Intense location scouting – already starting at home – plays an important role for my photographic work. Also I put big value to a very conscious image composition. The most important influential factor for me is a the quality of light, which is essential to create the typical look of my photos.
What project are you currently working on? Or what’s a project / series that has special importance to you?
Actually I prepare for a project in Kamtchatka, Siberia. Also I am just organizing my several photo workshops, I will lead in autumn. Also, I am working on a new book project. Finally I am just drafting a long-term project called MYST, which will differ from my usual kind of work.
What qualities does a good photographer need?
He needs sense for places, situations and light. Also he needs a vision, creative ideas, technical skills and also the ability to develop an individual style. Especially in landscape photography it’s also pretty helpful, to be patient and have a certain amount of frustration tolerance, because nature always holds a lot of surprises.
What does a photo need to be a great photo in your eyes?

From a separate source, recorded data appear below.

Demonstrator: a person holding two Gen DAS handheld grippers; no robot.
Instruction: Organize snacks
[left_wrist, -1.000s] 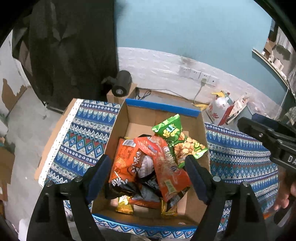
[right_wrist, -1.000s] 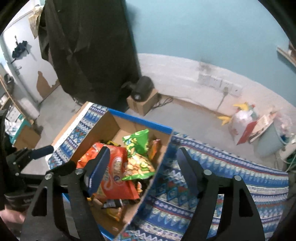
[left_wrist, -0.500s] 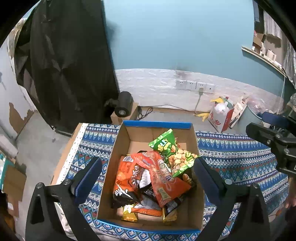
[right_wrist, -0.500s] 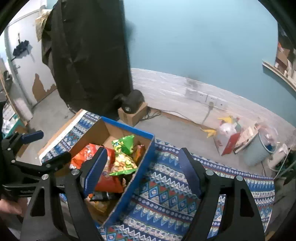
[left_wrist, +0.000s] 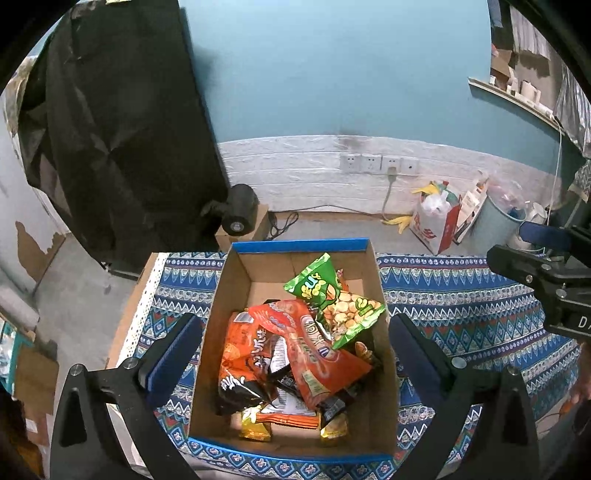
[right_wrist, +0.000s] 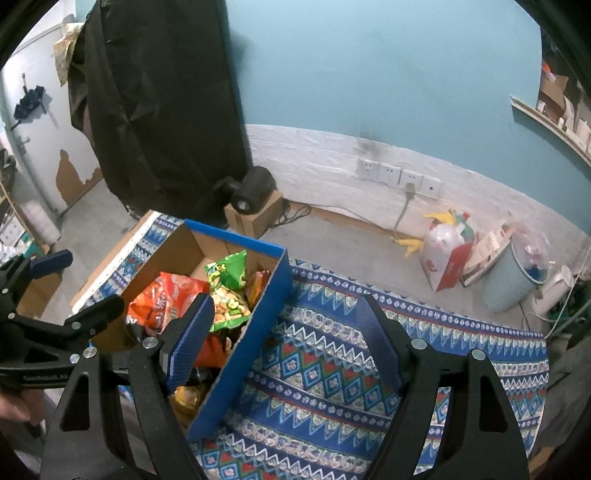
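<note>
A cardboard box (left_wrist: 218, 314) with blue rims stands on a table under a patterned blue cloth (left_wrist: 461, 302). Several snack bags lie piled inside: a green biscuit bag (left_wrist: 332, 299) on top, a red-orange bag (left_wrist: 314, 354) under it, an orange and black bag (left_wrist: 240, 362) at the left. My left gripper (left_wrist: 291, 354) hangs open above the box, its fingers wider than the box and holding nothing. My right gripper (right_wrist: 284, 336) is open too and empty, over the box's right wall (right_wrist: 255, 332) and the cloth (right_wrist: 332, 369). The green bag (right_wrist: 229, 288) shows there as well.
A black lamp (left_wrist: 240, 212) sits on a small carton on the floor behind the table. A black cloth (left_wrist: 122, 129) hangs at the left. By the wall with sockets stand a white and red bag (left_wrist: 436, 225) and a pale blue bin (right_wrist: 513, 273).
Both grippers have drawn back and risen from the box, so it looks smaller. The left jaws have spread wider, from inside the box walls to outside them. The snacks have not moved.
</note>
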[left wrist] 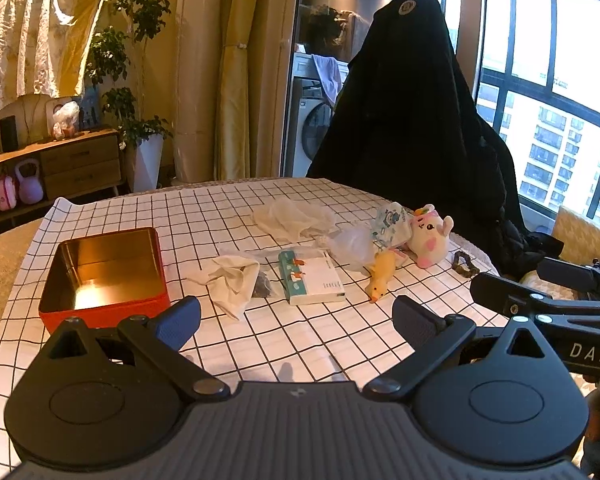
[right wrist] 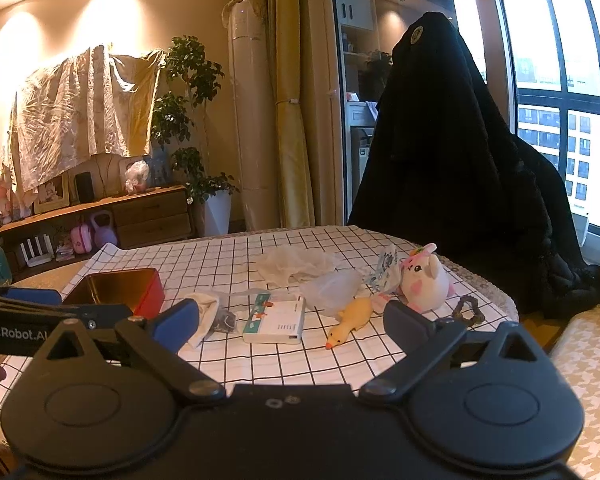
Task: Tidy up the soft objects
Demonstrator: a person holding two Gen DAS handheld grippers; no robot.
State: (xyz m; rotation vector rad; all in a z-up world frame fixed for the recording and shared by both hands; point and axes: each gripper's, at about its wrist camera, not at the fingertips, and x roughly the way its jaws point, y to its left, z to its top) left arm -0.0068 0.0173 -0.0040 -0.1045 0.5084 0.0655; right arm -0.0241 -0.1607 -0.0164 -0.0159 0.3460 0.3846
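Here, on the checked cloth (left wrist: 228, 216): one red tin (left wrist: 104, 276), one plush bunny (left wrist: 430, 236), one yellow duck (left wrist: 380, 274), one tissue pack (left wrist: 314, 278), two white cloths. Left gripper (left wrist: 296, 318) and right gripper (right wrist: 292, 320) spread wide, holding nothing.

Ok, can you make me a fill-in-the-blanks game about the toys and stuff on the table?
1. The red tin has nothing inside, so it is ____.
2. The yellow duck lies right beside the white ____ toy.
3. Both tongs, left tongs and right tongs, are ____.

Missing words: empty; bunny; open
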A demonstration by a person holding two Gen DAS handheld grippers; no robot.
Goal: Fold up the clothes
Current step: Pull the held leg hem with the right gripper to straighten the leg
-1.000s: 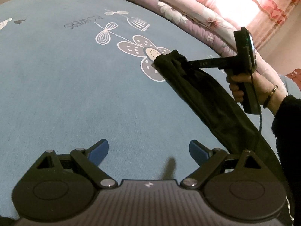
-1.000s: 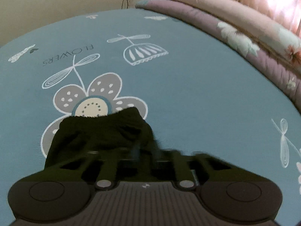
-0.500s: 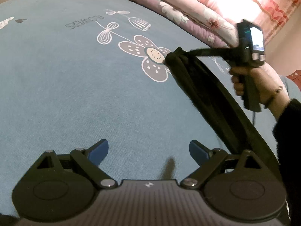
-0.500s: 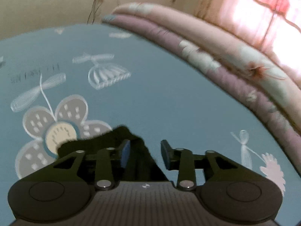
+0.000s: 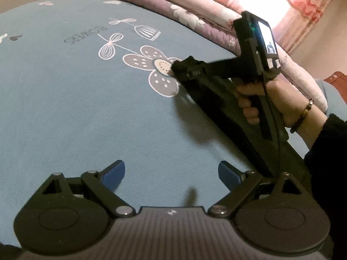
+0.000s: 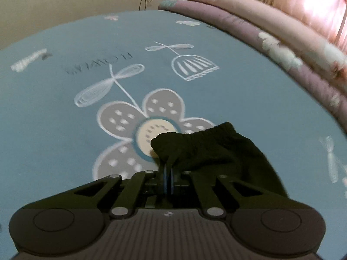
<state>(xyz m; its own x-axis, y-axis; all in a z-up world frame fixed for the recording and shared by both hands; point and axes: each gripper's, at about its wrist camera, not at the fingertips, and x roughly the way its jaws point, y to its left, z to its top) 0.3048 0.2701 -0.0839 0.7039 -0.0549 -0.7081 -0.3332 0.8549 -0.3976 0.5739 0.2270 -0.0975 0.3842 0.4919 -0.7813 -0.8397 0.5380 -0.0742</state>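
Right gripper (image 6: 168, 169) has just snapped its jaws together and now pinches the elastic edge of the black garment (image 6: 216, 149), bunched over the grey flower print (image 6: 130, 125) on the blue bedsheet (image 5: 65, 108). Left gripper (image 5: 171, 173) hovers low, spread wide with nothing between its blue pads.

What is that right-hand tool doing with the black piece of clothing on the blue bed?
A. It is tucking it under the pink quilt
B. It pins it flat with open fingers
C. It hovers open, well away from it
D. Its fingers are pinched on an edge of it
D: the right gripper has its fingers pressed together on an edge of the black garment.
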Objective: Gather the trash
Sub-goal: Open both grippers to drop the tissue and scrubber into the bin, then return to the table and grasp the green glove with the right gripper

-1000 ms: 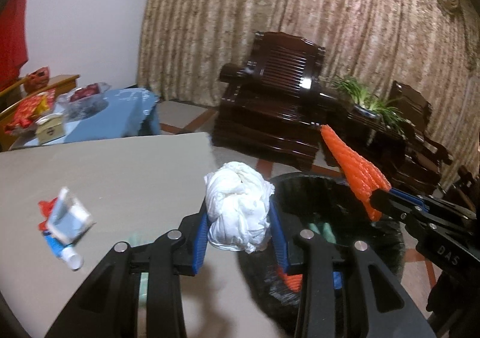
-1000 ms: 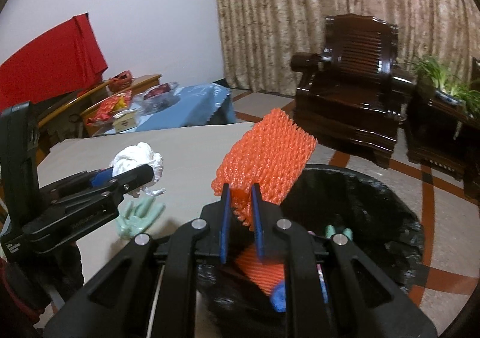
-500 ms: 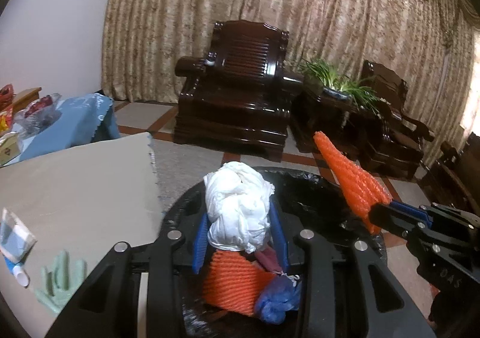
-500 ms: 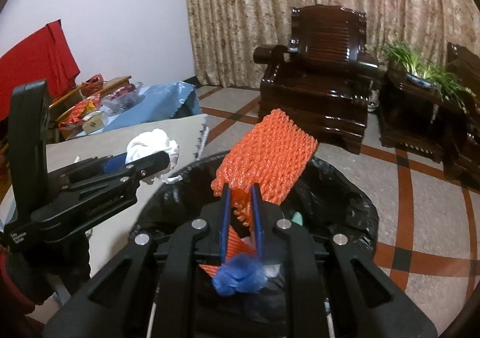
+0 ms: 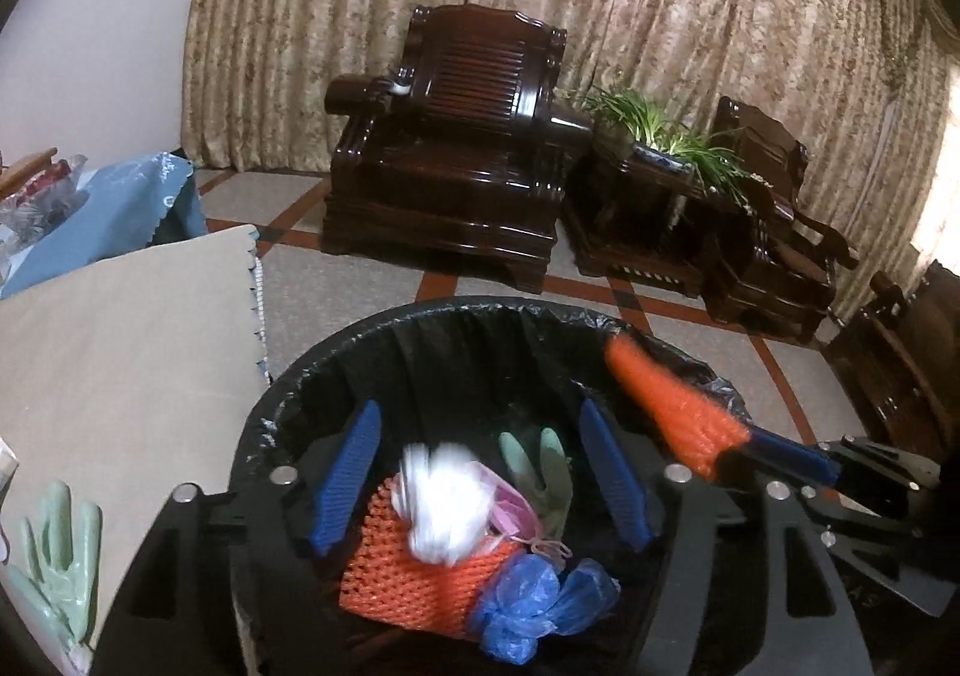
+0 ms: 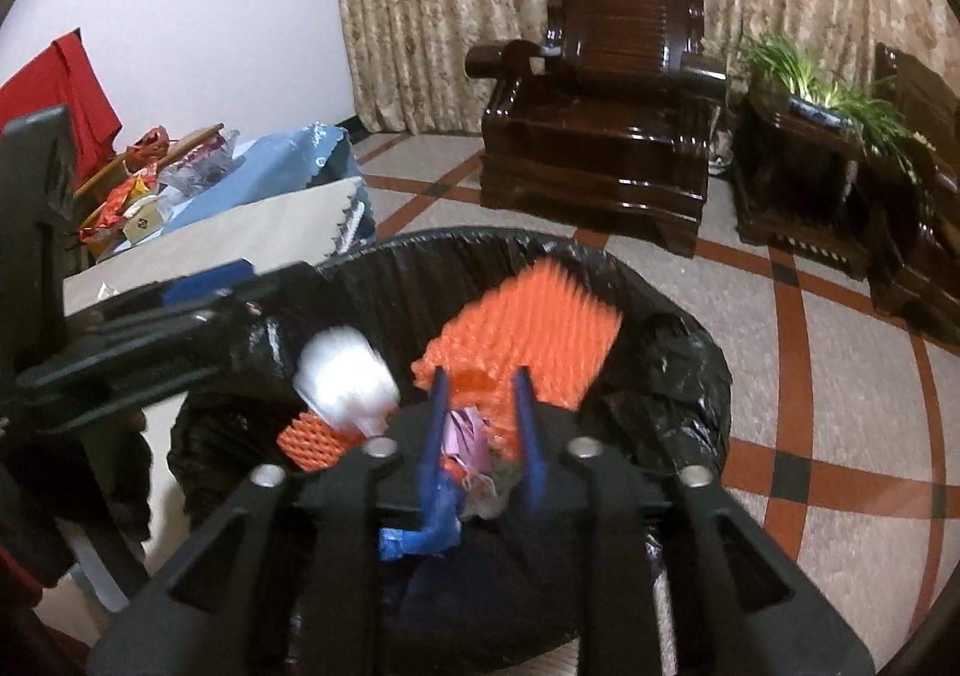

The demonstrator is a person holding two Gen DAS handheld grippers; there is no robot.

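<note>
Two grippers of mine hang over the bin (image 5: 456,328), a round one lined with a black bag. My left gripper (image 5: 480,472) has its blue pads spread wide, holding nothing. Between them, blurred and free of both pads, the white wad (image 5: 447,505) sits inside the bin's mouth, above the trash already in the bin: an orange foam net (image 5: 414,574), a blue plastic scrap (image 5: 534,604), a pale green glove (image 5: 540,472) and something pink (image 5: 510,502).

My right gripper (image 6: 480,436) is over the bin's right side. Its pads stand a little apart, with the orange mesh sleeve (image 6: 522,334) reaching out past their tips over the bin's opening. I cannot tell whether the pads grip the sleeve's near end or have let it go; the sleeve is blurred. In this view the white wad (image 6: 348,382) shows left of the sleeve, within the bin's rim (image 6: 660,310).

Left of the bin lies the beige worktop (image 5: 120,352), with a second green glove (image 5: 54,562) on it, well apart from the bin.
</note>
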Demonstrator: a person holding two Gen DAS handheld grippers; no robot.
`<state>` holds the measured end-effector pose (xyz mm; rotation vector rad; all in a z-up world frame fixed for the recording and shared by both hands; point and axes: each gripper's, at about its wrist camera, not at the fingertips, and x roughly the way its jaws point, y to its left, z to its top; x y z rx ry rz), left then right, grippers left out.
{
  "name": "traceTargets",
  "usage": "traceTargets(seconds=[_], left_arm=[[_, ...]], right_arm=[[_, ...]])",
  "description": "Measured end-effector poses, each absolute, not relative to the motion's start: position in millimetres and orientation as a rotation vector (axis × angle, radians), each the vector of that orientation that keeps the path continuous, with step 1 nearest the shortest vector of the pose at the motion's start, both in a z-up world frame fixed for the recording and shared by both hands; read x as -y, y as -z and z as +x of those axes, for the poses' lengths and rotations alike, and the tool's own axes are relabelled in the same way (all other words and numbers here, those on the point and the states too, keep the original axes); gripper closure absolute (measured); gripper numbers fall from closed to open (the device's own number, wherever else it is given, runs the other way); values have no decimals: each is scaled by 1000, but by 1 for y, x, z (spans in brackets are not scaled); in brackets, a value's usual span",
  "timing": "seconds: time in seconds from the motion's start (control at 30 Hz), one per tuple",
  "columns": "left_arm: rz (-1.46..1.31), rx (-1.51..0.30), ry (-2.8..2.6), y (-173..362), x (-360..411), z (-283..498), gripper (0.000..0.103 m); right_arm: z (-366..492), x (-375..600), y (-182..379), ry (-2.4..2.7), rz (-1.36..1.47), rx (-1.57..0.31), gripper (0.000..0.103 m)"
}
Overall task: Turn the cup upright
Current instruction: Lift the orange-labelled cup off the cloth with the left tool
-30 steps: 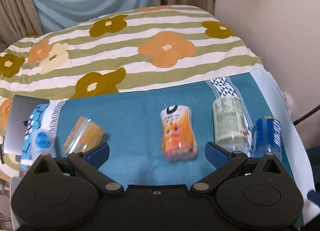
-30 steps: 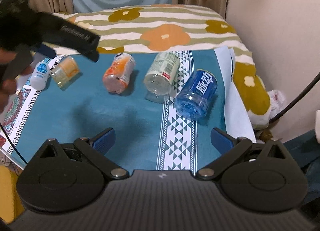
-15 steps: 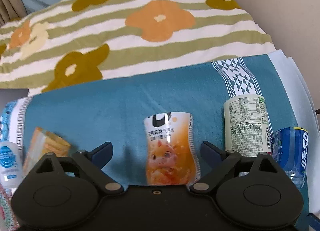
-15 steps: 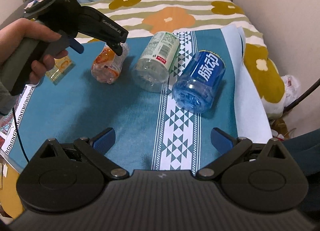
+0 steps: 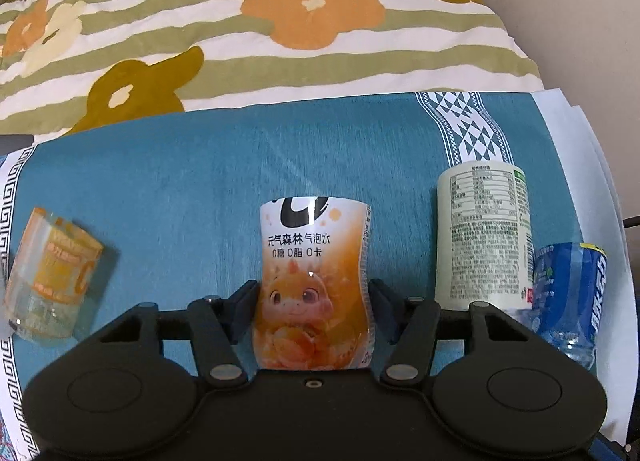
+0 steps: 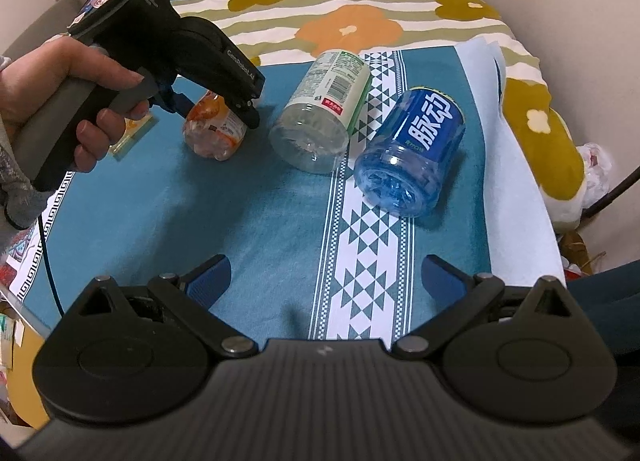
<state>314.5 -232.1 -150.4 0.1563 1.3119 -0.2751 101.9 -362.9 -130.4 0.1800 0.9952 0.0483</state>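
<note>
An orange cartoon-label cup (image 5: 314, 285) lies on its side on the teal cloth (image 5: 180, 189). My left gripper (image 5: 312, 303) is shut on its lower body, fingers pressing both sides. It also shows in the right wrist view (image 6: 214, 129), with the left gripper (image 6: 216, 101) over it. A green-white cup (image 6: 322, 109), a blue cup (image 6: 414, 153) and a yellow cup (image 5: 52, 277) also lie on their sides. My right gripper (image 6: 326, 275) is open and empty above the near cloth.
A flowered striped blanket (image 5: 280, 29) covers the bed behind the cloth. A wall (image 6: 580, 21) stands on the right. White sheets (image 6: 516, 165) edge the cloth on the right. A cable (image 6: 48, 261) hangs from the left gripper.
My left gripper moved forward and down onto the orange cup and closed on it. My right gripper stayed open and shifted only slightly.
</note>
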Motion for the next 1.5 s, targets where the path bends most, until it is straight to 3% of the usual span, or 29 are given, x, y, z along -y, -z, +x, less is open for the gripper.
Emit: traceTargets(seconds=[0.83,1.5], left_arm=[[-20,-1202,214,89,130,176,40],[73,-1255,186,152,81,146,39]], right_arm=[[77,315,83,-107,77,-876,0],[64,261,120,-96,63,-928,0]])
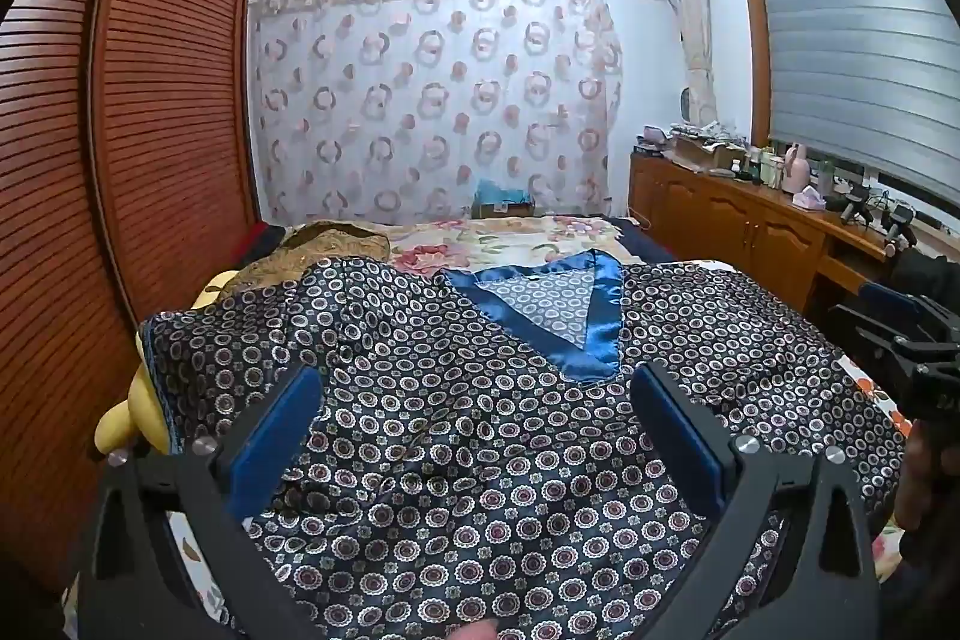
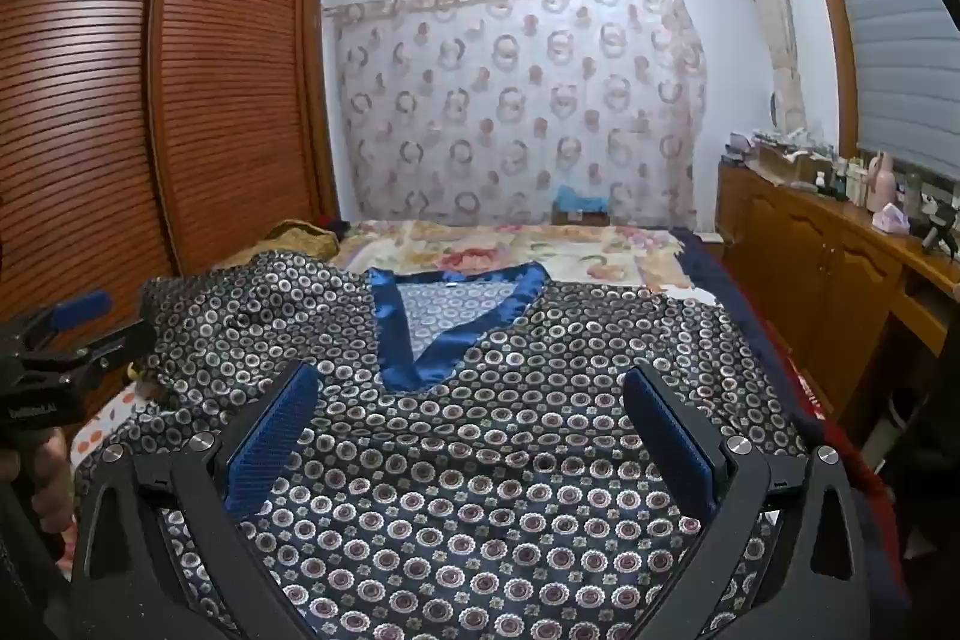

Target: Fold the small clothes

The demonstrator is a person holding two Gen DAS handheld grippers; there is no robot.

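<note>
Each handheld gripper has a matte black frame of two angled arms with triangular cut-outs, and round silver screw heads at the joints. The left gripper (image 1: 477, 400) and the right gripper (image 2: 471, 397) both carry flat, ribbed blue pads (image 2: 270, 436) inside their fingers. Small white lettering, too blurred to read, marks the left tool's black body.

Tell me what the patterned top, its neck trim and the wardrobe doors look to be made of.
Patterned top: thin satin-like fabric, probably silk or polyester; it shines faintly and lies in soft wrinkles.
Neck trim: glossier plain blue satin band with bright highlights.
Wardrobe doors: reddish-brown slatted wood or wood veneer, semi-gloss; which one cannot be told.
</note>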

It’s all about emotion in my eyes. A good picture should cause feelings like e. g. wanderlust or the wish to travel to the captured place. If a viewer of a landscape photograph is just fascinated, surprised, thrilled or simply calmed down by the image, it works.
Where do you draw inspiration from for your photographic projects?
The biggest impact for my photographic work is nature itself. Being outdoors I always feel inspired by the endless interplay of light and colors, shapes and structures. A certain inspiration for me is also the work of Romantic painters like Casper David Friedrich and William Turner with their dreamy, partly sinister interpretation of landscapes. Furthermore also music is an important inspirational source for me.
What kind of photography equipment and photographic supplies do you use? Any apps you use on your smartphone?
Actually nothing special. Basically I shoot with Nikon full frame bodies and lenses. A sturdy tripod is always essential for me. In my photo backpack you will also find some optical filters. Indeed the smartphone has become a very valuable assistant for planning my shootings by using several apps like Sun Surveyour, PlanIT, OutdoorActive, etc.
What’s your favorite website on photography?
Actually I do not really often read websites about photography. But if I should name one I would mention OnLandscape. I find lots of inspiration in social media like Facebook and Instagram.
What photography book would you recommend?
I love to browse through “Before they pass away”* by Jimmy Nelson and “Genesis”* by Sebastiao Salgado. As a landscape photographer I also advice to have a look to the classic work of Ansel Adams published in several photobooks. And of course I am gladly recommend my own brandnew publication for all people being interested in landscape photography.
What is something you wished you’d known starting out as a photographer but only discovered later on?
In the very beginning – probably like most newbies – I overestimated technical equipment and wasted too much time to find the “perfect equipment”, instead of just going out, exercising and learning to photograph consciously. For example, I had not the faintest idea about the photographical settings and their impact to the image. Thus for the first years I did nothing more than snapshots and gained results by incident, but not by a systematic approach. So I wished, someone had made me aware to this.
What is your biggest success in the recent past?
Two months ago I published my first self-written book about landscape photography, entitled “Der Start in die Landschaftsfotografie” (in German). On more than 270 pages I present all aspects of the art of landscape photography showing the reader how one can realize breathtaking landscape images. The fact that today I can hold the printed book in my hands and get a lot of positive feedback from my readers makes me really proud and is a huge success for me.